Мэддокс не хотел об этом говорить. В нем еще не утихло возмущение по поводу напрасной гибели Софии Тарасовой и вмешательства королевской канадской полиции и объединенной группы, фактически связавших им руки. Рассказывать об этом означало взвалить на Энджи новую тяжесть. Как бы не оказалось чересчур, учитывая, сколько на нее свалилось за последние дни. Чувство вины кольнуло Мэддокса и еще от одной, более мрачной мысли: язык Тарасовой отрезали по заказу русской мафии, и объединенная следственная группа, действующая в условиях строжайшей секретности, – очень деликатный и конфиденциальный материал, а Мэддокс чуть-чуть – всего на волос – не очень доверял Энджи в ее взвинченном состоянии. Правильно ей назначили сходить к психотерапевту и разобраться в себе!
– Расследование движется, – ответил он. – Поговорим в понедельник, когда ты вернешься.
Энджи прищурилась и отбросила мокрые волосы с лица, вглядываясь в Мэддокса при слабом свете фонаря.
– Точно все в порядке?
– Ага.
Она слегка нахмурилась, явно колеблясь, будто разрываемая неким внутренним конфликтом.

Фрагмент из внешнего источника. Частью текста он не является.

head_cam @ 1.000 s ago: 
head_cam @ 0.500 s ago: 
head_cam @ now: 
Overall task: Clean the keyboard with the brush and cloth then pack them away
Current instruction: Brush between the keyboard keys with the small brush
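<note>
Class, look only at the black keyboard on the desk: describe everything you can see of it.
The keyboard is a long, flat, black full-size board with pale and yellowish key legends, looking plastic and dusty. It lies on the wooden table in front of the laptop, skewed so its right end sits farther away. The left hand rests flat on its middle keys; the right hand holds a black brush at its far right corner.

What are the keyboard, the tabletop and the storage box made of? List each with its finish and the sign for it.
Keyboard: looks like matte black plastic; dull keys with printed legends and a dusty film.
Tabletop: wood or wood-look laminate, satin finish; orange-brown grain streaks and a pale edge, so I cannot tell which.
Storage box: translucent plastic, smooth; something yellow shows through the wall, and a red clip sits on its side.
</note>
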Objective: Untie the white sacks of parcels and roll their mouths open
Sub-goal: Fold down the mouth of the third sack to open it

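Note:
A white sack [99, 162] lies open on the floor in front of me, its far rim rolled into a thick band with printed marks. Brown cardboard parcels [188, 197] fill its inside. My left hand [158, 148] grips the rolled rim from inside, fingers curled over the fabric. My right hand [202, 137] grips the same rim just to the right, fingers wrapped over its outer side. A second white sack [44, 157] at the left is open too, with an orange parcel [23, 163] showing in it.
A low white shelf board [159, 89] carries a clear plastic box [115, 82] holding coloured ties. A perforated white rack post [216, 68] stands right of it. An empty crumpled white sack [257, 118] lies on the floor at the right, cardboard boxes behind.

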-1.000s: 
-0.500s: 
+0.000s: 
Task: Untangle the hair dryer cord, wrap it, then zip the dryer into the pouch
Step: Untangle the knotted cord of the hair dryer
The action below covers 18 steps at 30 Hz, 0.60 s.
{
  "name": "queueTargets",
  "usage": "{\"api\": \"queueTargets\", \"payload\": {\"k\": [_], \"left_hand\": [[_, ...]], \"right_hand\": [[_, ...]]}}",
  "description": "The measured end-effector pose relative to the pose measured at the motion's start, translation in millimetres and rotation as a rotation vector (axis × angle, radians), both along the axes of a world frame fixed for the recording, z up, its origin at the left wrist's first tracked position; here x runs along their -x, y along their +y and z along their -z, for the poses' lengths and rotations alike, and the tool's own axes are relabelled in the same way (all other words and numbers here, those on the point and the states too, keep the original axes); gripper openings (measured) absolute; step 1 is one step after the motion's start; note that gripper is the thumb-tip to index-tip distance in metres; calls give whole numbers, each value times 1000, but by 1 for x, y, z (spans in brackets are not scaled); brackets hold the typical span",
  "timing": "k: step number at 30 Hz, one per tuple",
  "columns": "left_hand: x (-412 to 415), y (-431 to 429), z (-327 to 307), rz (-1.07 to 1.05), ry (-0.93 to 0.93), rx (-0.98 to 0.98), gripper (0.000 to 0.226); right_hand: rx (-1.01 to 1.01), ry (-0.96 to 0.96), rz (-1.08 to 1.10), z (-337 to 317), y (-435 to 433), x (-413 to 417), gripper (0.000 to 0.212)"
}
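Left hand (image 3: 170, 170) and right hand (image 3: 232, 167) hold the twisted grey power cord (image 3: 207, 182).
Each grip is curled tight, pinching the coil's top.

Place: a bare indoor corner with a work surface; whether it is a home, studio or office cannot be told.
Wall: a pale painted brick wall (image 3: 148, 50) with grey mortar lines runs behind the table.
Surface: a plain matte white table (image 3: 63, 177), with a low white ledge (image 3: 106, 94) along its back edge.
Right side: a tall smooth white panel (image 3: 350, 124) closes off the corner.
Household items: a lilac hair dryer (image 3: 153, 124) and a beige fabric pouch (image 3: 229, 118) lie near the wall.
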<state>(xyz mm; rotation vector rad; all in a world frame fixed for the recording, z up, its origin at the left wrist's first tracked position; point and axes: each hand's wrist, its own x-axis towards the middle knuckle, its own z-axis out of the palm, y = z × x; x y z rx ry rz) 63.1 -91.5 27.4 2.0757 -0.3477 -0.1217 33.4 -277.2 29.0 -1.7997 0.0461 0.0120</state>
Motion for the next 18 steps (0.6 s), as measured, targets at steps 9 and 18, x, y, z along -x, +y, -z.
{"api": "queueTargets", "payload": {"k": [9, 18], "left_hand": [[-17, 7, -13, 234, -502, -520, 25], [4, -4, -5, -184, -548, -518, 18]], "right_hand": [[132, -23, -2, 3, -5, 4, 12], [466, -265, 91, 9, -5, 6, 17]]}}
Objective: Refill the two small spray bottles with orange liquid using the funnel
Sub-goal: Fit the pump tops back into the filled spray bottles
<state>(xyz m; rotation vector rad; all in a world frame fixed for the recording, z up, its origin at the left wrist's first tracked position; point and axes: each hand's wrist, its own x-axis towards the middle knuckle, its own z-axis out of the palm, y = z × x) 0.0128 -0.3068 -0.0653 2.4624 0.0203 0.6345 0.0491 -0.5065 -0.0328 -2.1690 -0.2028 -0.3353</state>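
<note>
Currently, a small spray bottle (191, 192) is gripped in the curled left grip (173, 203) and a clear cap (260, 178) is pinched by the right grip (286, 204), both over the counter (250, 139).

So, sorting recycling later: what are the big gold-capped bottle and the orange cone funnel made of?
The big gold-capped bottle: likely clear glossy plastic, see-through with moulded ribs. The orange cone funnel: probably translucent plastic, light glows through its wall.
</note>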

– Спасибо, что выслушал, – произнесла она наконец. – Я вернусь в воскресенье вечером, заеду сюда и передам беседу с Белкиным. – Она шагнула к Мэддоксу и приложила ладонь к его мокрой щеке: – И тогда ты расскажешь о своем расследовании и… обо всем остальном.
Мэддокс сглотнул – ее слова разбудили в нем целый коктейль противоречивых эмоций и желание.
– Ты уж там поосторожнее.
– Ладно, – улыбнулась она. – Ты тоже.
Отвернувшись, она с новой решимостью зашагала по мосткам, ведущим к охраняемым воротам на причал.
– Буду ждать в воскресенье! – не выдержав, крикнул Мэддокс вслед.
Энджи, не оборачиваясь, подняла руку и вскоре исчезла на улице, растворившись в туманной мгле. Над заливом тоскливо выла сирена – низкая, звучная и одинокая.
Мэддокс постоял под дождем, вглядываясь в туман, поглотивший Энджи. Его посетило нехорошее предчувствие, но прежде чем он успел что-то понять, в кармане зазвонил мобильный. Мэддокс развернулся и побежал на яхту, ответив на звонок, когда оказался в кают-компании. Джек-О по-прежнему мирно дрых на диване и ухом не вел.